What is the derivative of ##x^2## wrt ##x##?Callumnc1 said:Homework Statement:: Please see below
Relevant Equations:: ## E = \frac {1}{2}mv^2 + \frac {1}{2}kx^2 ##
Why when we differentiate ## E = \frac {1}{2}mv^2 + \frac {1}{2}kx^2 ## with respect to time the answer is ## \frac {dE}{dt} = mva + kxv ##?
I though it would be ##\frac {dE}{dt} = ma + kv ##.
Many thanks!
Thank you for your reply @haruspex ! I don't think I've ever taken the derivative of ##x^2## wrt ##x##. I think I've only the derivative of ##y## wrt ##x##. How would I take the derivative?haruspex said:What is the derivative of ##x^2## wrt ##x##?

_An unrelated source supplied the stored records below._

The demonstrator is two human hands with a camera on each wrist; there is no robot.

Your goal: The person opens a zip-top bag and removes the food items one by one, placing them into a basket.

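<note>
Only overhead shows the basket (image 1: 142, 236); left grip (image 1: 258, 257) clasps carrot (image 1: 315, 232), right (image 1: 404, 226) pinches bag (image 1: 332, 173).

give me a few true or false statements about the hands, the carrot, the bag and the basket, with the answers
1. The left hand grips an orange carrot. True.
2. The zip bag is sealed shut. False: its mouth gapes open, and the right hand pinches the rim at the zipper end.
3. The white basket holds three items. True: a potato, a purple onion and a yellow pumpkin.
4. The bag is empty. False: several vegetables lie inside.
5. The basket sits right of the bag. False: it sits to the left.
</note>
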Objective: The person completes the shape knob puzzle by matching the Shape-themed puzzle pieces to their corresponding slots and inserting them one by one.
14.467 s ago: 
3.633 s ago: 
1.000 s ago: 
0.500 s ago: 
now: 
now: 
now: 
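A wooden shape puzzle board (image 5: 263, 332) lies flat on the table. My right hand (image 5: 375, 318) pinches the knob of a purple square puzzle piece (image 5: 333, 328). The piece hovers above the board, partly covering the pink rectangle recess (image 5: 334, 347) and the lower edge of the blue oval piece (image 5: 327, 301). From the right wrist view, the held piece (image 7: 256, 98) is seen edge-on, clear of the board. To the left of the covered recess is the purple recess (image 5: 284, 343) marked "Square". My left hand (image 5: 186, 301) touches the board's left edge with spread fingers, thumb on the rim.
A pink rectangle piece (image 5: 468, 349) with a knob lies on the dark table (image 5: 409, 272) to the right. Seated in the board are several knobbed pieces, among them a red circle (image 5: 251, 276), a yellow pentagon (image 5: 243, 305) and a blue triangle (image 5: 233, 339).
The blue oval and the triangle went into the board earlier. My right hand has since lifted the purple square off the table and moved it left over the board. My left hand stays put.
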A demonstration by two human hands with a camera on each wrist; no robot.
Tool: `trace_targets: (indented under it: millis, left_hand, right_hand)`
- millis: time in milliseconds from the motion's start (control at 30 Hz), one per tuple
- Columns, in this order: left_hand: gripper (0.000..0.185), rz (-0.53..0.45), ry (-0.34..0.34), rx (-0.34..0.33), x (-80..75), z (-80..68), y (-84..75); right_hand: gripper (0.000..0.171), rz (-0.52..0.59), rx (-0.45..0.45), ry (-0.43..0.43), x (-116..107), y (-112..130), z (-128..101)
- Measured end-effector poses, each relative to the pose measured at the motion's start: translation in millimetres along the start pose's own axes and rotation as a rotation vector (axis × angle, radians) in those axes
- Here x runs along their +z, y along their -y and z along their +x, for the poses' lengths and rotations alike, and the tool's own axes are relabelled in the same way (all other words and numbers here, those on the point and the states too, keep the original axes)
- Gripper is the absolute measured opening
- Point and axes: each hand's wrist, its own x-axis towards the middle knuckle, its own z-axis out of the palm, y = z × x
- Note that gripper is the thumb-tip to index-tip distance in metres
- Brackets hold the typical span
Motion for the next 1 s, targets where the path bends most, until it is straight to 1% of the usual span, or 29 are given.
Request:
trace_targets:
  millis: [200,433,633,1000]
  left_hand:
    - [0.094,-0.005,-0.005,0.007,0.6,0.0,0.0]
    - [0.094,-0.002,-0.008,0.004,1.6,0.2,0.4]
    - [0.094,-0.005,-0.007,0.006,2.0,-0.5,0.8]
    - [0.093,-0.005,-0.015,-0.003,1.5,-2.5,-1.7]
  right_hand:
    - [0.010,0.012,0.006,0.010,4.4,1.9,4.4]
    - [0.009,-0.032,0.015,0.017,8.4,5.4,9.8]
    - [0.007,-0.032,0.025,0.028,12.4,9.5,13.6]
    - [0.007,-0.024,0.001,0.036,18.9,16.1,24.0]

Thank you for your reply @Frabjous !Frabjous said:Chain rule. x and v are functions of t.
Thank you for your reply @erobz !erobz said:The time rate of change in energy is power.
With what you thought it would be the units on the RHS are Force added to Force per unit time. Not only are neither of them power, they are also dimensionally inconsistent with each other.
You almost certainly have, you just don’t realize it. ##y=x^2##Callumnc1 said:Thank you for your reply @haruspex ! I don't think I've ever taken the derivative of ##x^2## wrt ##x##. I think I've only the derivative of ##y## wrt ##x##. How would I take the derivative?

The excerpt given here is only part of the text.